**TASK BRIEF**
The response should consist of the data reproduced word for word.

**COLLECTED MATERIAL**
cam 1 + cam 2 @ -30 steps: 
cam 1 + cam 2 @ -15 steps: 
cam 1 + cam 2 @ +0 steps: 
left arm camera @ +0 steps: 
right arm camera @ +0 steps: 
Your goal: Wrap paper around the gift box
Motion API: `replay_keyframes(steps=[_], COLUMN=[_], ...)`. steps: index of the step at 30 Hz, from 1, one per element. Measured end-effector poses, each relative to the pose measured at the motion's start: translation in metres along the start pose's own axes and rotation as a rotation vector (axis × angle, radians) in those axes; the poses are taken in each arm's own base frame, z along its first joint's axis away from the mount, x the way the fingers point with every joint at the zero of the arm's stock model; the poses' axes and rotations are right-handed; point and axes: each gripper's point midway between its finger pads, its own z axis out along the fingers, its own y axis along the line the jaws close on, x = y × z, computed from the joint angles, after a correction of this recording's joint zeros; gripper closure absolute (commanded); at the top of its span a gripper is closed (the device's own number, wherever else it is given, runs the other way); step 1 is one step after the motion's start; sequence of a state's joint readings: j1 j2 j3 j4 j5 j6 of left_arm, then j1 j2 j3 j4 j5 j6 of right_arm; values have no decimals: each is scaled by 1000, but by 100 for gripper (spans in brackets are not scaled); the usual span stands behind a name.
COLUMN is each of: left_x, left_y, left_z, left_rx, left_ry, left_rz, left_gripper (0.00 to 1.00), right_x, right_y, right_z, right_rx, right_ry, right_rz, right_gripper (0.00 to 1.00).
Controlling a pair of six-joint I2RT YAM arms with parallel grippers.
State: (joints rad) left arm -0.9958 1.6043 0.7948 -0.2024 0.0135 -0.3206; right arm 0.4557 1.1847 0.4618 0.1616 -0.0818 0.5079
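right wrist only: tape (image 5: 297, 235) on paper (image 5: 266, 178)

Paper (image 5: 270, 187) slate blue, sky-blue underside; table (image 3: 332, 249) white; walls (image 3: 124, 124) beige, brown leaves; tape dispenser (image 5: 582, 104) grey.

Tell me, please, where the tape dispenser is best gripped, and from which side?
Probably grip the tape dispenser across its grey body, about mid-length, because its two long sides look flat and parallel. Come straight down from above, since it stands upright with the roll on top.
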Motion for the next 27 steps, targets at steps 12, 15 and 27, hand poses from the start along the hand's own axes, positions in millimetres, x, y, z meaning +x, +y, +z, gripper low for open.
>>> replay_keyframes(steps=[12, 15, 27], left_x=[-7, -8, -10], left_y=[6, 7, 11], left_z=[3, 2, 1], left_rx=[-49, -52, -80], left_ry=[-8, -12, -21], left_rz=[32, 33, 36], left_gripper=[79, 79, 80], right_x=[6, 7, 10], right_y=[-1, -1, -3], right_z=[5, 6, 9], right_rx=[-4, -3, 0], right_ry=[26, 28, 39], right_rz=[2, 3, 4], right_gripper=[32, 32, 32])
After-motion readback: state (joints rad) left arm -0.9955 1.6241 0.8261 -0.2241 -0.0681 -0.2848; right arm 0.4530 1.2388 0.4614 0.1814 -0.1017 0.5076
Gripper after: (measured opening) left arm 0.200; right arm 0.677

**RESPONSE**
cam 1 + cam 2 @ -30 steps: 
cam 1 + cam 2 @ -15 steps: 
cam 1 + cam 2 @ +0 steps: 
left arm camera @ +0 steps: 
right arm camera @ +0 steps: 
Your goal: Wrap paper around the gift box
Motion API: `replay_keyframes(steps=[_], COLUMN=[_], ...)`. steps: index of the step at 30 Hz, from 1, one per element. Measured end-effector poses, each relative to the pose measured at the motion's start: translation in metres along the start pose's own axes and rotation as a rotation vector (axis × angle, radians) in those axes; the poses are taken in each arm's own base frame, z along its first joint's axis away from the mount, x the way the fingers point with every joint at the zero of the arm's stock model; the poses' axes and rotations are right-handed; point and axes: each gripper's point midway between its finger pads, its own z axis out along the fingers, its own y axis along the line the jaws close on, x = y × z, computed from the joint angles, after a correction of this recording's joint zeros; gripper closure absolute (commanded); at the top of its span a gripper is closed (the device's own number, wherever else it is given, runs the other way); step 1 is one step after the motion's start; sequence of a state's joint readings: j1 j2 j3 j4 j5 j6 of left_arm, then j1 j2 j3 j4 j5 j6 of right_arm; values have no decimals: each is scaled by 1000, but by 100 for gripper (spans in brackets are not scaled); the usual span stands behind a name.
COLUMN is each of: left_x, left_y, left_z, left_rx, left_ry, left_rz, left_gripper (0.00 to 1.00), right_x, right_y, right_z, right_rx, right_ry, right_rz, right_gripper (0.00 to 1.00).
Controlling a pair of six-joint I2RT YAM arms with parallel grippers.
State: (joints rad) left arm -0.9958 1.6043 0.7948 -0.2024 0.0135 -0.3206; right arm 0.4557 1.1847 0.4618 0.1616 -0.0818 0.5079
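right wrist only: tape (image 5: 297, 235) on paper (image 5: 266, 178)

Paper (image 5: 270, 187) slate blue, sky-blue underside; table (image 3: 332, 249) white; walls (image 3: 124, 124) beige, brown leaves; tape dispenser (image 5: 582, 104) grey.

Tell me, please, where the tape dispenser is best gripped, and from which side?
Probably grip the tape dispenser across its grey body, about mid-length, because its two long sides look flat and parallel. Come straight down from above, since it stands upright with the roll on top.
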Motion for the next 27 steps, targets at steps 12, 15 and 27, hand poses from the start along the hand's own axes, positions in millimetres, x, y, z meaning +x, +y, +z, gripper low for open.
>>> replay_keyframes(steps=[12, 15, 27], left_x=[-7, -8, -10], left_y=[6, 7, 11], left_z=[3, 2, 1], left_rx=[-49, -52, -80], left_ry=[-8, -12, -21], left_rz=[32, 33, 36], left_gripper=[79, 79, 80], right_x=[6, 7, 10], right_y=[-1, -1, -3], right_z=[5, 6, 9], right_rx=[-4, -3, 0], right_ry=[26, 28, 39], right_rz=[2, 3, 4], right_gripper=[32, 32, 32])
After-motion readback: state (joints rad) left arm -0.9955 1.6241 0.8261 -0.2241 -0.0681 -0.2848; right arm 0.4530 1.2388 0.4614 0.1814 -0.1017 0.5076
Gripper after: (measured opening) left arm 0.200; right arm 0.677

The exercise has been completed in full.